_Data section_
####

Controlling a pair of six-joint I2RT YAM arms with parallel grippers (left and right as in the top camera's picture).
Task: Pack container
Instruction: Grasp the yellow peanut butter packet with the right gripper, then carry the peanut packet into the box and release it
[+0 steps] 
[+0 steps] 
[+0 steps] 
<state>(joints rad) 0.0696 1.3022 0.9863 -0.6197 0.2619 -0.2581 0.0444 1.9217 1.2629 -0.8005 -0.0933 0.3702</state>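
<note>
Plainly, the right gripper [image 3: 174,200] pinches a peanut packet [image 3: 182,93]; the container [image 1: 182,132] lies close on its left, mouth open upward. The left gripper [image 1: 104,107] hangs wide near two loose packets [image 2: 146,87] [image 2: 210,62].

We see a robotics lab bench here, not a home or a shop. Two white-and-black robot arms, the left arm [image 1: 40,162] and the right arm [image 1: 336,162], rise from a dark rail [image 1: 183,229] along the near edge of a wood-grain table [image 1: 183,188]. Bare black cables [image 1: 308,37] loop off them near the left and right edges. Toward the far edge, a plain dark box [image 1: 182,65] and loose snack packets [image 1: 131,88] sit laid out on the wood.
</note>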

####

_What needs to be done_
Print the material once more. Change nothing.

_Your solution_
Controlling a pair of six-joint I2RT YAM arms with parallel grippers (left and right as in the top camera's picture).
Task: Pack container
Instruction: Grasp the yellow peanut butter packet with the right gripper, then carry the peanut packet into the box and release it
[+0 steps] 
[+0 steps] 
[+0 steps] 
<state>(joints rad) 0.0696 1.3022 0.9863 -0.6197 0.2619 -0.2581 0.0444 1.9217 1.2629 -0.8005 -0.0933 0.3702</state>
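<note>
Plainly, the right gripper [image 3: 174,200] pinches a peanut packet [image 3: 182,93]; the container [image 1: 182,132] lies close on its left, mouth open upward. The left gripper [image 1: 104,107] hangs wide near two loose packets [image 2: 146,87] [image 2: 210,62].

We see a robotics lab bench here, not a home or a shop. Two white-and-black robot arms, the left arm [image 1: 40,162] and the right arm [image 1: 336,162], rise from a dark rail [image 1: 183,229] along the near edge of a wood-grain table [image 1: 183,188]. Bare black cables [image 1: 308,37] loop off them near the left and right edges. Toward the far edge, a plain dark box [image 1: 182,65] and loose snack packets [image 1: 131,88] sit laid out on the wood.
</note>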

This exercise requires no additional output.